From mboxrd@z Thu Jan  1 00:00:00 1970
From: Vivek Goyal <vgoyal@redhat.com>
Subject: Re: [RFC] relaxed barrier semantics
Date: Wed, 28 Jul 2010 22:43:34 -0400
Message-ID: <20100729024334.GA21736__33162.4108054259$1280371438$gmane$org@redhat.com>
References: <20100727183546.GG7347@redhat.com>
 <4C4FE58C.8080403@kernel.org>
 <20100728082447.GA7668@lst.de>
 <4C4FECFE.9040509@kernel.org>
 <20100728085048.GA8884@lst.de>
 <4C4FF136.5000205@kernel.org>
 <20100728090025.GA9252@lst.de>
 <4C4FF592.9090800@kernel.org>
 <20100728092859.GA11096@lst.de>
 <20100729014431.GD4506@thunk.org>
Mime-Version: 1.0
Content-Type: text/plain; charset=us-ascii
To: "Ted Ts'o" <tytso@mit.edu>, Christoph Hellwig <hch@lst.de>,
	Tejun Heo <tj@kernel.org>, Jan Kara <jack@suse.cz>,
	jaxboe@fusionio.com, James.Bottomley@suse.de,
	linux-fsdevel@vger.kernel
Return-path: <linux-fsdevel-owner@vger.kernel.org>
Received: from mx1.redhat.com ([209.132.183.28]:22716 "EHLO mx1.redhat.com"
	rhost-flags-OK-OK-OK-OK) by vger.kernel.org with ESMTP
	id S1752692Ab0G2Cnu (ORCPT <rfc822;linux-fsdevel@vger.kernel.org>);
	Wed, 28 Jul 2010 22:43:50 -0400
Content-Disposition: inline
In-Reply-To: <20100729014431.GD4506@thunk.org>
Sender: linux-fsdevel-owner@vger.kernel.org
List-ID: <linux-fsdevel.vger.kernel.org>

On Wed, Jul 28, 2010 at 09:44:31PM -0400, Ted Ts'o wrote:
> On Wed, Jul 28, 2010 at 11:28:59AM +0200, Christoph Hellwig wrote:
> > If we move all filesystems to non-draining barriers with pre- and post-
> > flushes that might actually be a relatively easy first step.  We don't
> > have the complications to deal with multiple types of barriers to
> > start with, and it'll fix the issue for devices without volatile write
> > caches completely.
> > 
> > I just need some help from the filesystem folks to determine if they
> > are safe with them.
> > 
> > I know for sure that ext3 and xfs are from looking through them.  And
> > I know reiserfs is if we make sure it doesn't hit the code path that
> > relies on it that is currently enabled by the barrier option.
> > 
> > I'll just need more feedback from ext4, gfs2, btrfs and nilfs folks.
> > That already ends our small list of barrier supporting filesystems, and
> > possibly ocfs2, too - although the barrier implementation there seems
> > incomplete as it doesn't seem to flush caches in fsync.
> 
> Define "are safe" --- what interface we planning on using for the
> non-draining barrier?  At least for ext3, when we write the commit
> record using set_buffer_ordered(bh), it assumes that this will do a
> flush of all previous writes and that the commit will hit the disk
> before any subsequent writes are sent to the disk.  So turning the
> write of a buffer head marked with set_buffered_ordered() into a FUA
> write would _not_ be safe for ext3.
> 

I guess we will require something like set_buffer_preflush_fua() kind of
operation so that we preflush the cache to make sure everything before
commit block is on platter and then do commit block write with FUA
to make sure commit block is on platter.

This is assuming that before issuing commit block request we have waited
for completion of rest of the journal data.

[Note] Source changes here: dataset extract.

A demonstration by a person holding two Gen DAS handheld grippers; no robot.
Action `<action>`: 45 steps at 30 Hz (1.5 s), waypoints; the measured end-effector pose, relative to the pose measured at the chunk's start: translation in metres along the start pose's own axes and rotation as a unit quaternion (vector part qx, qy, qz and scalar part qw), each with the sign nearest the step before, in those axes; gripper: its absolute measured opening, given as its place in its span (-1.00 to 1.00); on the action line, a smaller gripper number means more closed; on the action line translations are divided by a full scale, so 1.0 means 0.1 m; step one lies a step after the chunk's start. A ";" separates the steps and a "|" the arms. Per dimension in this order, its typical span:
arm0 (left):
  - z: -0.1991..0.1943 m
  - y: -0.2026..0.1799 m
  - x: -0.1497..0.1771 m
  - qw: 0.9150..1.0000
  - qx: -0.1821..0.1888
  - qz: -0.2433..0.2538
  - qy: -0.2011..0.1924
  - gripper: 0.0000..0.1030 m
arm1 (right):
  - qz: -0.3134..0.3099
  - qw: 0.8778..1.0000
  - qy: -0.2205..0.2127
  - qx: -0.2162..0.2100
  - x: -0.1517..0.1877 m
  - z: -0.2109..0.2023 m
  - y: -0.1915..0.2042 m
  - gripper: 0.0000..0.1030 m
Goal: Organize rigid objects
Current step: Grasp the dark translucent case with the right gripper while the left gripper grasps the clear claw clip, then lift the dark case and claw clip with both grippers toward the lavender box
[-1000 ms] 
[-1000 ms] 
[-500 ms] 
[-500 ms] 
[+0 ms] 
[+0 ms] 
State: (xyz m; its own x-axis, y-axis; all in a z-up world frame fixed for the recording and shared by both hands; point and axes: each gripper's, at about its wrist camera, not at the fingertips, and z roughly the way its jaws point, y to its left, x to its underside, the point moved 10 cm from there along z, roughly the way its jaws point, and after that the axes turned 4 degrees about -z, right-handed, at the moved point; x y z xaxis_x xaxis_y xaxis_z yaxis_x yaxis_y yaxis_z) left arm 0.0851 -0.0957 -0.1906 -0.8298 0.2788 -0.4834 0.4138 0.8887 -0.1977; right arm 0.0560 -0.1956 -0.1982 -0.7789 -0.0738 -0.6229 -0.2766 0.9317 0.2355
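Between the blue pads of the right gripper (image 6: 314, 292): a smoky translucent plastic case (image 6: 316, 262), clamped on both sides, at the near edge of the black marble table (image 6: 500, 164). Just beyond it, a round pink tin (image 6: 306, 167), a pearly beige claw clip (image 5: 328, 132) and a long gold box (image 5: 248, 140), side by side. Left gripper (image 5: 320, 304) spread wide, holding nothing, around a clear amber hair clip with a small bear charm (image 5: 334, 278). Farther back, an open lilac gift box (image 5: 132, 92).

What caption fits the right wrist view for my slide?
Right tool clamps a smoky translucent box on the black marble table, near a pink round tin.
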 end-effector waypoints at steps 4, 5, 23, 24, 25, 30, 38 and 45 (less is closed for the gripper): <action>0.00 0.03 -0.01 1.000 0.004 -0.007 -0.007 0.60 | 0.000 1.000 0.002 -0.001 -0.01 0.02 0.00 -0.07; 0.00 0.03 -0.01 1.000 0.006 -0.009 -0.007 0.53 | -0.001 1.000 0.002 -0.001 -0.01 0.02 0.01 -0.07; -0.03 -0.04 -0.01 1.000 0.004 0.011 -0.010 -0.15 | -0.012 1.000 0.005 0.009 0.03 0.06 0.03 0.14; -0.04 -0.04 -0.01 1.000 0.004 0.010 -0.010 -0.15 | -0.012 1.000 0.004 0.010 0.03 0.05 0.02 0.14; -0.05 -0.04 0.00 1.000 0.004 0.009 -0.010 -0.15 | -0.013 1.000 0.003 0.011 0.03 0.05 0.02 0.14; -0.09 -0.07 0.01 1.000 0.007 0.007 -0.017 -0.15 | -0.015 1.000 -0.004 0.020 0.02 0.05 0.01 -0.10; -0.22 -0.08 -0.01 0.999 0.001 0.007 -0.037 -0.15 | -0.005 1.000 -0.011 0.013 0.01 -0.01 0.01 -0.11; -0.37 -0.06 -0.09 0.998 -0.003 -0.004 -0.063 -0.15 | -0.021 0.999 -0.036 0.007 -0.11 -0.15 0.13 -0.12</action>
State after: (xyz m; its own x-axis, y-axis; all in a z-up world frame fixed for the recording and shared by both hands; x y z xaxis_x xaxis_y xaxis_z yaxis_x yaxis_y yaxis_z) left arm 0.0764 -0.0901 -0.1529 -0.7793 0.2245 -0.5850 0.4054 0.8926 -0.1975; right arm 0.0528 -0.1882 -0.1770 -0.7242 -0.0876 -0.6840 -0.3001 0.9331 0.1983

This will make sure none of
that journal data is in request queue. Then if we issue commit with 
preflush and FUA, it should make sure all the journal blocks are on
disk and then commit block is on disk.

So as long as we wait in filesystem for completion of the requests commit
block is dependent on, before we issue commit request, we should not
require request queue drain and preflush and FUA write probably should
be fine.

> For ext4, if we don't use journal checksums, then we have the same
> requirements as ext3, and the same method of requesting it.  If we do
> use journal checksums, what ext4 needs is a way of assuring that no
> writes after the commit are reordered with respect to the disk platter
> before the commit record --- but any of the writes before that,
> including the commit, and be reordered because we rely on the checksum
> in the commit record to know at replay time whether the last commit is
> valid or not.  We do that right now by calling blkdev_issue_flush()
> with BLKDEF_IFL_WAIT after submitting the write of the commit block.

IIUC, blkdev_issue_flush() is just a hard barrier and will drain queue
and flush the cache. I guess what we need is only flush and not drain
after we have waited for completion of commit record as well as requests
issued before commit record. That should make sure any WRITE after 
commit record does not get reordered w.r.t previous commit. So we
probably need blkdev_issue_flush_only() which will just flush caches
and not drain request queue.

This is all based on my very primitive knowledge. Please ignore if it is
all rubbish.

Thanks
Vivek